After the death of George Floyd last May, the Minneapolis city council experimented with ill-conceived calls to defund and even “abolish” their local police forces. This was presented—often by white progressives—as being in the black community’s best interest despite that very community’s often vocal opposition based not on conjecture but painful experience. Sowell had already demonstrated the flaws in this form of reasoning with regard to the LA riots of 1992 (which recall Minneapolis as well as Kenosha, Wisconsin). “Many of the anointed justified the violence and destruction by shifting to the presumed viewpoint of ‘the black community’—when in fact 58 percent of blacks polled characterized the riots as ‘totally unjustified.’” You wouldn’t know it from social and much mainstream media, but those numbers have remained startlingly consistent.

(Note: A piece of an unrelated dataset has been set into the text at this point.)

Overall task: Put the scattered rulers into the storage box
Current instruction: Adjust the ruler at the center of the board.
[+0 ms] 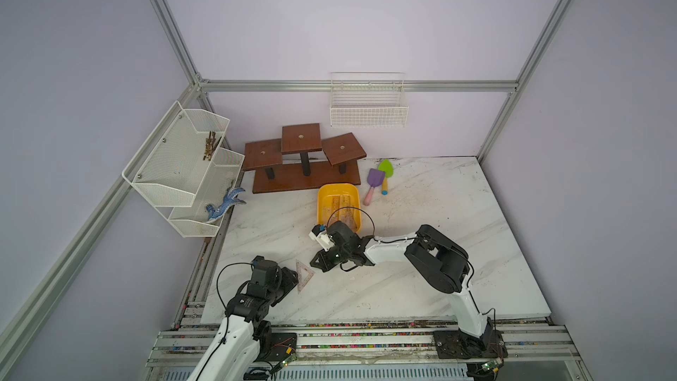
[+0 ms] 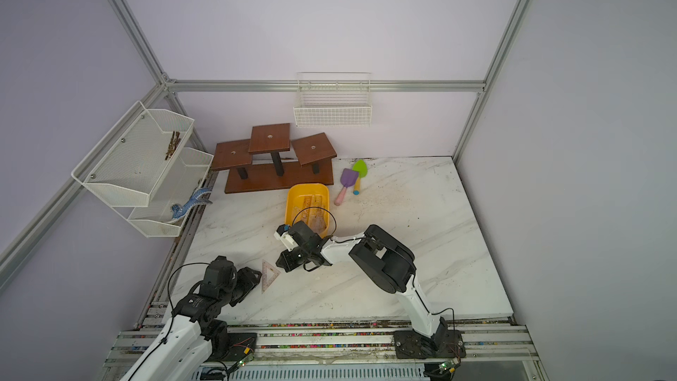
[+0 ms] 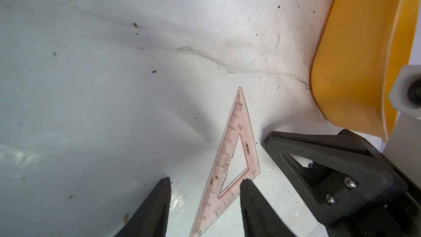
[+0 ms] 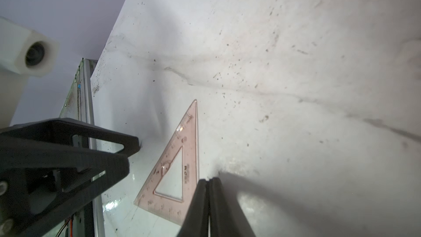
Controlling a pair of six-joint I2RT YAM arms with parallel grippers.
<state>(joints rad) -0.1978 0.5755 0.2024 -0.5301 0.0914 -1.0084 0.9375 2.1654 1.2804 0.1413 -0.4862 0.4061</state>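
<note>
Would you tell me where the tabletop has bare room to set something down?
Bare: between the toy shovels, the right arm and the table's right edge; also between the storage box and the mesh rack. Crowded: around the set square, between the left gripper and right gripper.

Both arms have white shell links and black joint housings. left arm (image 1: pixel 234 339): small round white logo (image 1: pixel 241 301) on the black joint behind the tool, thin black left cable (image 1: pixel 217 282) looping off it. right arm (image 1: pixel 388 251): thin black right cable (image 1: pixel 347 208) behind the tool, white camera housing (image 1: pixel 318 237) beside it. left tool (image 3: pixel 206 180) and right tool (image 4: pixel 208 180): matte black, tapered to points. Right tool's frame has a triangular cutout and two silver screws (image 3: pixel 349 182).
</note>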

One of the most influential and widely cited books on race in the current era, Ibram X. Kendi’s How to Be an Antiracist, has popularized the notion that any significant discrepancies between so-called racial groups are necessarily indicative of racist policies. Again, Sowell not only anticipates but refutes this newly fashionable line of thinking—some 26 years before it was published:
Many differences between races are often automatically attributed to race or to racism. In the past, those who believed in the genetic inferiority of some races were prone to see differential outcomes as evidences of differential natural endowments of ability. Today, the more common non sequitur is that such differences reflect biased perceptions and discriminatory treatment by others. A third possibility—that there are different proportions of people with certain attitudes and attributes in different groups—has received far less attention, though this is consistent with a substantial amount of data from countries around the world.
And that is the revelation in a nutshell: reading Thomas Sowell has this déja-vu quality. The most important realization you are left with is not that he possesses the final word on every subject but that he wields profound insight and reams of data and comparative research into many of the very debates that still consume us. As a conscientious liberal it leaves you with a nagging question: Why haven’t you or anyone you know ever so much as acknowledged the existence of his output? If we are lucky, this documentary and Riley’s biography will be part of the necessary and overdue work of rectifying the oversight. I suppose I owe my aunt an apology.